<<<<

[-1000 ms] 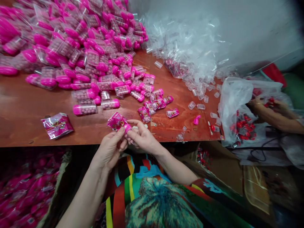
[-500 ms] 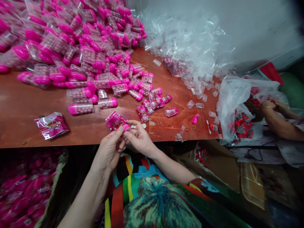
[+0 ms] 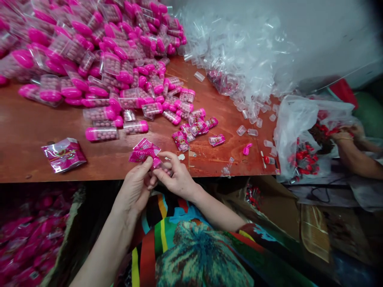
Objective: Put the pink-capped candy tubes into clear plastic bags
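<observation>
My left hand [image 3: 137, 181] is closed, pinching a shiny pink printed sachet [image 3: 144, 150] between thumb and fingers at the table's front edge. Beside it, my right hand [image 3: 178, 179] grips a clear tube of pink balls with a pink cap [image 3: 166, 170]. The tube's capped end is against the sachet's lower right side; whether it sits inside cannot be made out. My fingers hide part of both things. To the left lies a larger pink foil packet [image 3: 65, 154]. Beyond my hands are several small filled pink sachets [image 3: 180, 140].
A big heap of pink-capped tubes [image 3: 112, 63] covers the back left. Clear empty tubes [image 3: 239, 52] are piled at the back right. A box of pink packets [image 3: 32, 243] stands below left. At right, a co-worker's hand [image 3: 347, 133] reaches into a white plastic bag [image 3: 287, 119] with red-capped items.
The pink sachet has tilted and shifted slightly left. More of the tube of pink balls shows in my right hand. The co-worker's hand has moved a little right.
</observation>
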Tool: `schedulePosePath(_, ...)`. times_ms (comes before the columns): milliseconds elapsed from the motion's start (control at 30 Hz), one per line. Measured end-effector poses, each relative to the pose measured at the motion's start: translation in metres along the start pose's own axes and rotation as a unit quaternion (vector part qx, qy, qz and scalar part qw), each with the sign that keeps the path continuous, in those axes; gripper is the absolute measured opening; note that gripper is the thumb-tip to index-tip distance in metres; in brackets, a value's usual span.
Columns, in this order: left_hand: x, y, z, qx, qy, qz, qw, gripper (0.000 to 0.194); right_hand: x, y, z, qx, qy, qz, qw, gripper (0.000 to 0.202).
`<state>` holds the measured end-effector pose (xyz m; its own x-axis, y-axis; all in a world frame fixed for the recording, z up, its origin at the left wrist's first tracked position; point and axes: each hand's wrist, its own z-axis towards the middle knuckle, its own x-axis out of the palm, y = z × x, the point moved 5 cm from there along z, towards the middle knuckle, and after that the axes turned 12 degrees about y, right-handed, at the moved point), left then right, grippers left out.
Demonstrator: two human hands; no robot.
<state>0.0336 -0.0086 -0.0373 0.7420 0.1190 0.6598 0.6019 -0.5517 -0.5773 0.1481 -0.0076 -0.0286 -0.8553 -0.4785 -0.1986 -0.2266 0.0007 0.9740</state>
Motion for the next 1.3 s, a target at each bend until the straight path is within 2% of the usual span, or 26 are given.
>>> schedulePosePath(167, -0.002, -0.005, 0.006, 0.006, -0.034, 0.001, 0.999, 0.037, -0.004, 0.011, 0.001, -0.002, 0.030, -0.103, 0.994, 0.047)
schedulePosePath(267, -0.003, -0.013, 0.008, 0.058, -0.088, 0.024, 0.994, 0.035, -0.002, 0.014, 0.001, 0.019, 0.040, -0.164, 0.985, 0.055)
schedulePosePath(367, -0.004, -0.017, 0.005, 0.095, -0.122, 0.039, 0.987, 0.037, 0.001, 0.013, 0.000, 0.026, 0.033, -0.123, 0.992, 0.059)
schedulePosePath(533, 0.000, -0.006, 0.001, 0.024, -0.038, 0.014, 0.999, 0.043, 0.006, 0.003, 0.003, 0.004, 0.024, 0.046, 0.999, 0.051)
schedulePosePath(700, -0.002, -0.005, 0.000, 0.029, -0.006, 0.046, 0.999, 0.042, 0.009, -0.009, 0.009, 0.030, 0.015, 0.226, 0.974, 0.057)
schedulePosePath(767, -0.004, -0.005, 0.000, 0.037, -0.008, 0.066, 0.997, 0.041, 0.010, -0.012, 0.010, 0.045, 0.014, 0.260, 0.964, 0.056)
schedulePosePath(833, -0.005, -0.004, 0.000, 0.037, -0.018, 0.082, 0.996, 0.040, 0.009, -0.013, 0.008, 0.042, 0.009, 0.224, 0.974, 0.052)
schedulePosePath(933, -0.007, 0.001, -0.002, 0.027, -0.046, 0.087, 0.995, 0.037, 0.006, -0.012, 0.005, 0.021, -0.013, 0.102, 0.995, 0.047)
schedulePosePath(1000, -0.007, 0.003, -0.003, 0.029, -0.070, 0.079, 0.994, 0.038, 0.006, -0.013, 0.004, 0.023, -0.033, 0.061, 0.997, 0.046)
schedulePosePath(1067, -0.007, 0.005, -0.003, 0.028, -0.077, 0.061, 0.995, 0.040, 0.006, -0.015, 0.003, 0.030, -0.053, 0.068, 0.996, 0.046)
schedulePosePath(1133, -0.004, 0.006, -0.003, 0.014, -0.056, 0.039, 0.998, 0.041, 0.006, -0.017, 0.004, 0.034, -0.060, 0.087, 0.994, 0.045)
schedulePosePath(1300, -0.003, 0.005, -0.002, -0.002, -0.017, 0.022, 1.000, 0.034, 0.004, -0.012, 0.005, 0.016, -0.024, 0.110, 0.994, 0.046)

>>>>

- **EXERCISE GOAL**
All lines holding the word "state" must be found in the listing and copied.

- **WRITTEN SOLUTION**
`<state>` holds the measured end-effector pose (xyz m; its own x-axis, y-axis; all in a world frame fixed for the recording, z up, its origin at the left wrist's first tracked position; point and axes: each hand's wrist, its own z-axis towards the middle knuckle, its own x-axis out of the palm, y = z × x, the point moved 5 cm from there along z, towards the middle knuckle, and after that the axes turned 12 degrees about y, right-handed, at the moved point), left then right, grippers left out.
<state>0.0336 -0.0086 -0.0373 0.7420 0.1190 0.6598 0.6019 -0.5517 -0.5773 0.1481 -0.0076 -0.0286 -0.8553 -0.4785 -0.1986 -0.2266 0.0007 0.9740</state>

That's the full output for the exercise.